Среди перенесенного со шхуны имущества нашлась более или менее сухая шкура. Егор приказал братьям рыть яму. Барму, поглупевшего от счастья, вместе с Бондарем послал вылавливать бревна. Бревна, связав, установили вокруг ямы конусом, аккуратно обложив дерном. Из тонких жердей сколотили дверь, обтянув ее шкурой. Внутри изладили нары, вместо печки приспособив железную коробушку.

— Крыша на первый случай есть, — приведя в это убогое жилище Дашу, сказал Егор.

Запогремливал огонек, на «печи» закипел чайник. Барма привязал к потолку корзину. Натолкав мха в нее, постелил сверху оленью шкуру.

— Чем не княжеская постель? Лежи и правь струю в небо. Весь остров твой отныне, сынок!

Даша, распеленав «хозяина острова», накрылась пеленкой, и все услыхали сладкое чмоканье.

— Пойду пройдусь, — сказал Митя, все еще стеснявшийся Даши. — А вы перенесите остатки с судна.

Все вышли.

Даша склонилась над сыном, мявшим губами сосок. Лицо ребенка было напряженно и сосредоточенно, ручонка крепка, а красный лобик наморщен. «Как у отца морщинки-то», — отметила Даша, коснувшись губами мягкого лба, покрытого длинным белым пухом. Иванко еще сильней свел морщины, больно куснул за сосок.
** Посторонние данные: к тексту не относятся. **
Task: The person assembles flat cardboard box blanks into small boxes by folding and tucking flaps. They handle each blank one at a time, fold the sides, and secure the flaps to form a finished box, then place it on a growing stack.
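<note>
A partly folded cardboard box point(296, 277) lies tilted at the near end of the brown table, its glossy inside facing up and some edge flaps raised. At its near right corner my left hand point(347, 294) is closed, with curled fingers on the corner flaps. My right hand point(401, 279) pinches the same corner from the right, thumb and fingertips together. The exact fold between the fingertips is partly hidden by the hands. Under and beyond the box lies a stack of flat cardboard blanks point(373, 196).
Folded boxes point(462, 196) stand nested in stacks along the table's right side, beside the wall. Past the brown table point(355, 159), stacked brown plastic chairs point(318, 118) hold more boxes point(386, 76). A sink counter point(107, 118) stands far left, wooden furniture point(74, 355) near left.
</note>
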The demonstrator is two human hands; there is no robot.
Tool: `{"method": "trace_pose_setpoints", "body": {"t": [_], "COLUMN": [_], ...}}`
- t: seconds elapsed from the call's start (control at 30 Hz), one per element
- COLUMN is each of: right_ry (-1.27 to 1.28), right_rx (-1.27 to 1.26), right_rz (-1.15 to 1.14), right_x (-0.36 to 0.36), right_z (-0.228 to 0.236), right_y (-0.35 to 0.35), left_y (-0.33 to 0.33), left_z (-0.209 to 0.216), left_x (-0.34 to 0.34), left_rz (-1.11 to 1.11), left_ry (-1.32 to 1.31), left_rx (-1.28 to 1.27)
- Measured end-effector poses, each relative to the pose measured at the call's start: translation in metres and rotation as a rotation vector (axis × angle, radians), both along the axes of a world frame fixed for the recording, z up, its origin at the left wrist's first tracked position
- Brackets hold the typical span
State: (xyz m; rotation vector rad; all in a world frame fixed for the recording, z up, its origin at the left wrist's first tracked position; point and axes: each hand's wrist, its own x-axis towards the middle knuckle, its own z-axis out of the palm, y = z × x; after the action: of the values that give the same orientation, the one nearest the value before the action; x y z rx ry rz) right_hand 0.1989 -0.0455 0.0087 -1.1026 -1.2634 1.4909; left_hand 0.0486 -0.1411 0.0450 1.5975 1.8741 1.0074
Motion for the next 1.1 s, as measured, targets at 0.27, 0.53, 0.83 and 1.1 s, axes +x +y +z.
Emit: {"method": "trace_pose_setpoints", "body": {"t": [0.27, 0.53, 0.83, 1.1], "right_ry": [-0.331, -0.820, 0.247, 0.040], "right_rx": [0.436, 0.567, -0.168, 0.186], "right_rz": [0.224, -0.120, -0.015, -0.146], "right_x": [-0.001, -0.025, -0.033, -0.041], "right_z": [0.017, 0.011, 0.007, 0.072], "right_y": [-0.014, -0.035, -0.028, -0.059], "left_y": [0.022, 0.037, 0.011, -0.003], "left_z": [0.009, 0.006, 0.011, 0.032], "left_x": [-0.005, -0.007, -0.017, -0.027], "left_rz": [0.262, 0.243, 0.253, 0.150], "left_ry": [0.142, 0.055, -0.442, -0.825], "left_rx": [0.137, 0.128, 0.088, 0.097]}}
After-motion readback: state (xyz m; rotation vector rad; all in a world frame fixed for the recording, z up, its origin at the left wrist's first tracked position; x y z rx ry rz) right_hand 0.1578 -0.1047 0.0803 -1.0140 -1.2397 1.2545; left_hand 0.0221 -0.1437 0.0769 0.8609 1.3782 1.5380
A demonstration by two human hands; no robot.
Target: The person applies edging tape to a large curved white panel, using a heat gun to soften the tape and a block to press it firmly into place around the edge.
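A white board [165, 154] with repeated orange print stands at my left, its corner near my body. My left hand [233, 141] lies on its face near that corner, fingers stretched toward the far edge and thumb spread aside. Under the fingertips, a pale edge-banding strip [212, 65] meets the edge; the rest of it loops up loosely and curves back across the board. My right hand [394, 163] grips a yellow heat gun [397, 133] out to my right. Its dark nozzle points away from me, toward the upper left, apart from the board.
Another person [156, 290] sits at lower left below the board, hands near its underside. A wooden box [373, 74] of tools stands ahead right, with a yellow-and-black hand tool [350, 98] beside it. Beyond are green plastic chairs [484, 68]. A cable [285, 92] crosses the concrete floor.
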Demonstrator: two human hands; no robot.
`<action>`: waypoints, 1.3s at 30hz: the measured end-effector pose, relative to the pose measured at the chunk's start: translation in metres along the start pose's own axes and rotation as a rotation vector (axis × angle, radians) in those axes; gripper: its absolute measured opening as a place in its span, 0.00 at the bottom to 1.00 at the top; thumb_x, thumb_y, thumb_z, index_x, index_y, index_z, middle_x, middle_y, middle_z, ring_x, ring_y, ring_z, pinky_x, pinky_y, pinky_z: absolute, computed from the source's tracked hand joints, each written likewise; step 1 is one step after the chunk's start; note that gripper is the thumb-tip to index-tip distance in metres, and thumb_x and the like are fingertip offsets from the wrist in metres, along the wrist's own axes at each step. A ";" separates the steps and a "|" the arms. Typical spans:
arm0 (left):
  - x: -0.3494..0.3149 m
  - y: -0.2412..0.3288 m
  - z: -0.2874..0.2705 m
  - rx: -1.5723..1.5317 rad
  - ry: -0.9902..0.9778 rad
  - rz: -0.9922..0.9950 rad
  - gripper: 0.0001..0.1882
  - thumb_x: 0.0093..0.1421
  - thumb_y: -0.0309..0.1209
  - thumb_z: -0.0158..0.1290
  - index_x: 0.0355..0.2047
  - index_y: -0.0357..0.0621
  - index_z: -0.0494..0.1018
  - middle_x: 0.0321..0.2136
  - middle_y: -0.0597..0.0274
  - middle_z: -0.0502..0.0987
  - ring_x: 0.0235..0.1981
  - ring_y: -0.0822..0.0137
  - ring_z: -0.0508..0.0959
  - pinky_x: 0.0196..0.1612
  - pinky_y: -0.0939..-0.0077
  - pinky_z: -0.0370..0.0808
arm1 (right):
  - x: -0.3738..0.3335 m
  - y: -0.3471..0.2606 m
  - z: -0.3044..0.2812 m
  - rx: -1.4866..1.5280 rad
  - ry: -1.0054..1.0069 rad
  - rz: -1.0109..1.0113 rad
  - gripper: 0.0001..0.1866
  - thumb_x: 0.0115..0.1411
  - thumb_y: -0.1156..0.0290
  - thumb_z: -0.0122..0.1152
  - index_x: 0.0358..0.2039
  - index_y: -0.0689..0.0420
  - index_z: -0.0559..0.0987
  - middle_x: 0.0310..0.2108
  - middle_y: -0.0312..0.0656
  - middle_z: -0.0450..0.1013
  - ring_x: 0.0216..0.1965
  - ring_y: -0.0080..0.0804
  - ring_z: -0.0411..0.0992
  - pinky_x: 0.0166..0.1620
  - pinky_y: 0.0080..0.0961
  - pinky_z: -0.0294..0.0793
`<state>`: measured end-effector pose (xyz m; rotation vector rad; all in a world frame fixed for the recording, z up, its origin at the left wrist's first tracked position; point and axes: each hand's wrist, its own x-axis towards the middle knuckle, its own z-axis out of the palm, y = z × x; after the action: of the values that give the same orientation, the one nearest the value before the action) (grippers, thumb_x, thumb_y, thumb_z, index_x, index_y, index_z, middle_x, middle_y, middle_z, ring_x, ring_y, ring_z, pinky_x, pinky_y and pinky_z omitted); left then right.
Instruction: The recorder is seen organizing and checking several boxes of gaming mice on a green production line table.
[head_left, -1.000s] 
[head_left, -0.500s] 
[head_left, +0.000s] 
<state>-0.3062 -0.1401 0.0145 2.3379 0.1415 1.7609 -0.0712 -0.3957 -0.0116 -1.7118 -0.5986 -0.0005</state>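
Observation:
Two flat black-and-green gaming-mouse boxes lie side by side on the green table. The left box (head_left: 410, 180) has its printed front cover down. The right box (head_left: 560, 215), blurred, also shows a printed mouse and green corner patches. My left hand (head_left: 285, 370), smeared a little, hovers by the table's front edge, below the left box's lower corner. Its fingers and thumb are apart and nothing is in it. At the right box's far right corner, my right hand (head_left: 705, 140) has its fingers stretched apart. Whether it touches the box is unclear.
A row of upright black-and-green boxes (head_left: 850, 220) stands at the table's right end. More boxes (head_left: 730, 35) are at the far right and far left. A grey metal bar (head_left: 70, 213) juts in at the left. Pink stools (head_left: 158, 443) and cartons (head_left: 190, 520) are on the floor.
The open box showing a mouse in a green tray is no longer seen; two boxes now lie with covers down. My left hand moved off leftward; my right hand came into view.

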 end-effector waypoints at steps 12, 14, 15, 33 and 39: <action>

— Тима! Он же зубастый! — оторвав сына от груди, заглянула в ротик ему: там синели три крошечных зуба — два внизу, один вверху. Губы, потеряв грудь, всасывали воздух, шлепали. В углах вялого и еще бесформенного рта вскипали молочные пузыри. «Господи, неужто он будет большой и красивый?» — изучая некрасивое лилово-красное личико сына, думала Даша, жалея ребенка, которому еще так много расти, болеть и плакать.

«Не дам ему плакать! Будет балагур, как тятька!» — решила она, проникнувшись горячей, но еще не материнской нежностью. А он уж закрыл блекло-голубые, в младенческой пленке глаза; пальчики, словно цветочные лепестки в безветренную погоду, успокоились и замерли.

Запеленав уснувшего сына, уложила в зыбку, стала покачивать. Скрипели ремни, корзина. Пахло мхом, углями, сырым деревом. И еще чем-то пахло, незнакомым и близким. Даша не сразу поняла — сыном!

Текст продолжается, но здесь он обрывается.